Кивнув, я преодолеваю страх и запускаю пальцы в его шелковистые каштановые волосы.
— Ладно. Я поговорю с ним завтра.
Но на следующее утро, когда я сижу в кабинете отца…Я с ним не разговариваю.
Что бы там ни думал Эйдан, это не так-то просто. За эти годы я тысячу раз пыталась произнести эти слова: «Баба, я влюблена в Эйдана Ланкастера». Но они так и не прозвучали.
Поначалу рассказывать было особо нечего. Это была просто крепкая дружба, которая расцвела вскоре после того, как он появился в поместье, а его мать стала главой нашей прислуги, когда ему было шесть лет. Мы были двумя детьми, которые летом проводили вместе свободное время, а зимой тайком делали снежных ангелов. А когда это переросло в нечто большее, я стала защищать эти отношения, боясь того, что буду делать, если потеряю Эйдана, и, честно говоря, я боялась расстроить своего отца. Потребность в одобрении моего отца зарождается глубоко во мне, пропитывая каждое мое благое намерение до тех пор, пока не затмевает весь свет. Он не бессердечный человек — по крайней мере, по отношению ко мне, — но он ожидает, что в нашем кругу должен быть определенный тип людей, а люди с низким доходом не вписываются в этот шаблон. Они сотрудники, их должно быть видно, но не слышно. И они уж точно не должны врываться и завоевывать сердце его дочери.
Не уверена, откуда во мне берется эта неуверенность. Может быть, это из-за того, что моя мать умерла при родах, оставив его единственным человеком в моем окружении, или, может быть, из-за того, что, несмотря на его далеко не идеальное отношение ко мне, он любил и поддерживал меня каждый день моей жизни.
Он всегда был рядом.
Я бы отдала своему отцу весь мир, потому что это то, что он сделал для меня. Было бы эгоистично притворяться, что это не так.
— Habibti, ты в порядке?
Голос моего отца разносится в воздухе, скользя по поверхности его мебели из темного дерева, пока не опускается тяжестью на мои плечи, заставляя меня глубже вжаться в роскошную бордовую кожу его огромного кресла.

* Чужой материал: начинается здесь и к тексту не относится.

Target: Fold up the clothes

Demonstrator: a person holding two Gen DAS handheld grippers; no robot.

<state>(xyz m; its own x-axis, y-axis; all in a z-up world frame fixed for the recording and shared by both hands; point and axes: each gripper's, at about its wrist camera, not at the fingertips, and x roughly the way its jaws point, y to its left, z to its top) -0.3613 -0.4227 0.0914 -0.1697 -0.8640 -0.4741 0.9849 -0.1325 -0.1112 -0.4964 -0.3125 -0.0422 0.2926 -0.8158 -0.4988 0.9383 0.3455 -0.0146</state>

Мы находимся в его домашнем кабинете, где он проводит большую часть своих дней с момента появления болезни, и в моей памяти всплывают воспоминания о том, как я маленьким ребенком сидела на коленях у отца за его столом, пока он учил меня разбираться в четырех главных характеристиках бриллиантов — огранке, цвете, чистоте и весе карата. Теплое чувство любви переполняет меня, когда я вспоминаю, как он качал меня на коленях, пока я разглядывала в увеличительное стекло драгоценности, которые он приносил домой.
— Да, Ясмин, — встревает Джулиан. — У тебя такой раскрасневшийся вид. Не желаешь поделиться?
Я перевожу взгляд на него, раздраженная тем, что он всегда здесь и явно изо всех сил старается вывести меня из себя. Я всегда знала, что он закадычный друг моего отца, но пока не вернулась из университета, не понимала, что это будет означать, что он всегда будет рядом, как дурная привычка.
Он смотрит на меня с вызовом, его высокая фигура обтянута идеальным костюмом, а плечо прислонено к стене, как будто у него нет ни единой заботы в мире. Как будто прошлой ночью он не стал худшим в мире Подглядывающим Томом11, наблюдая, как Эйдан трахает меня, а потом доводит до оргазма своим языком.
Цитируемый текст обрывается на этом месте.